How do I know if I am at risk for skin cancer?
The primary risk factor for melanoma and non-melanoma cancers is exposure to ultraviolet (UV) light, including sunlight and tanning beds, with the risk growing with the amount of exposure. Anyone who has had exposure to UV light is at risk for skin cancer, but other factors may put you at a greater risk.
- Age: Skin cancer risks increase as you age, which is likely due to accumulated exposure to UV radiation. But skin cancers may also be found in younger individuals who spend a lot of time in the sun. Frequent sunburns, especially when they occurred during childhood, increases the risk of developing melanoma.
- Skin tone: Caucasians have a greater risk of developing skin cancer than non-whites. The risk is also higher in individuals with blond or red hair, blue or green eyes, or skin that burns or freckles easily.

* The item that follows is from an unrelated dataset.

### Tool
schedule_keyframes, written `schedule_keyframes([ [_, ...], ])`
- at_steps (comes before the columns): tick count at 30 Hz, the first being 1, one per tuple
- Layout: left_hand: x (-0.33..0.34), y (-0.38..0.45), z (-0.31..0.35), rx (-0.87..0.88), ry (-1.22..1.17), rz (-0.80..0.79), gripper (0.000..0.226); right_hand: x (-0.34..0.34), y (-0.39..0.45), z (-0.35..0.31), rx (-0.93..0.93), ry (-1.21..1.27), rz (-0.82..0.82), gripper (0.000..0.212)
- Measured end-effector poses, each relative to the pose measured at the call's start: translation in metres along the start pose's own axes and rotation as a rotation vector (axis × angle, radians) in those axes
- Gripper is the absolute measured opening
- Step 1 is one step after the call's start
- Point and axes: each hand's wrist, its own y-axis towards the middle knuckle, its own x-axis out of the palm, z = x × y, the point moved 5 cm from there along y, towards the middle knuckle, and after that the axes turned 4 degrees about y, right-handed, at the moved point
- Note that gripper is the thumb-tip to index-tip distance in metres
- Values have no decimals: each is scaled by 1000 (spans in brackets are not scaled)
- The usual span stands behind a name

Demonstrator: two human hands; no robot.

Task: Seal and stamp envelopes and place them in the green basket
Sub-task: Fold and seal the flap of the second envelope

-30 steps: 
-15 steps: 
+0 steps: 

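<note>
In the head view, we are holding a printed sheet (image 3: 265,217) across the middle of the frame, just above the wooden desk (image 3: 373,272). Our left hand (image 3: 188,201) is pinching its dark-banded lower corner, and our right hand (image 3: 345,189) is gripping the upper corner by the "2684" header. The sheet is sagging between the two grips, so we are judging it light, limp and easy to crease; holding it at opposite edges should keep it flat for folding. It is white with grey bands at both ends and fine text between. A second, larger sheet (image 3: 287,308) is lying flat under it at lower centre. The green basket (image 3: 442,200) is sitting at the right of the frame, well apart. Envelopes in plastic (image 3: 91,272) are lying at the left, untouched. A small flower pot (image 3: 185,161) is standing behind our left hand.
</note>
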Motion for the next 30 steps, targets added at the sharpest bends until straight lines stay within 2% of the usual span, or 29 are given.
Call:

- Family and/or personal history: Individuals with one or more parents or siblings with skin cancer may be at increased risk. Individuals who have previously been diagnosed with skin cancer are also at increased risk for developing the disease again.
- Smoking: Smokers are more likely to develop squamous cell skin cancers, particularly on the lips.
- Regular UV exposure: People who work outdoors during the day or who choose to spend much of their leisure time outdoors and are exposed to UV light are at an increased risk. People who choose to use tanning beds increase their risk of skin cancer.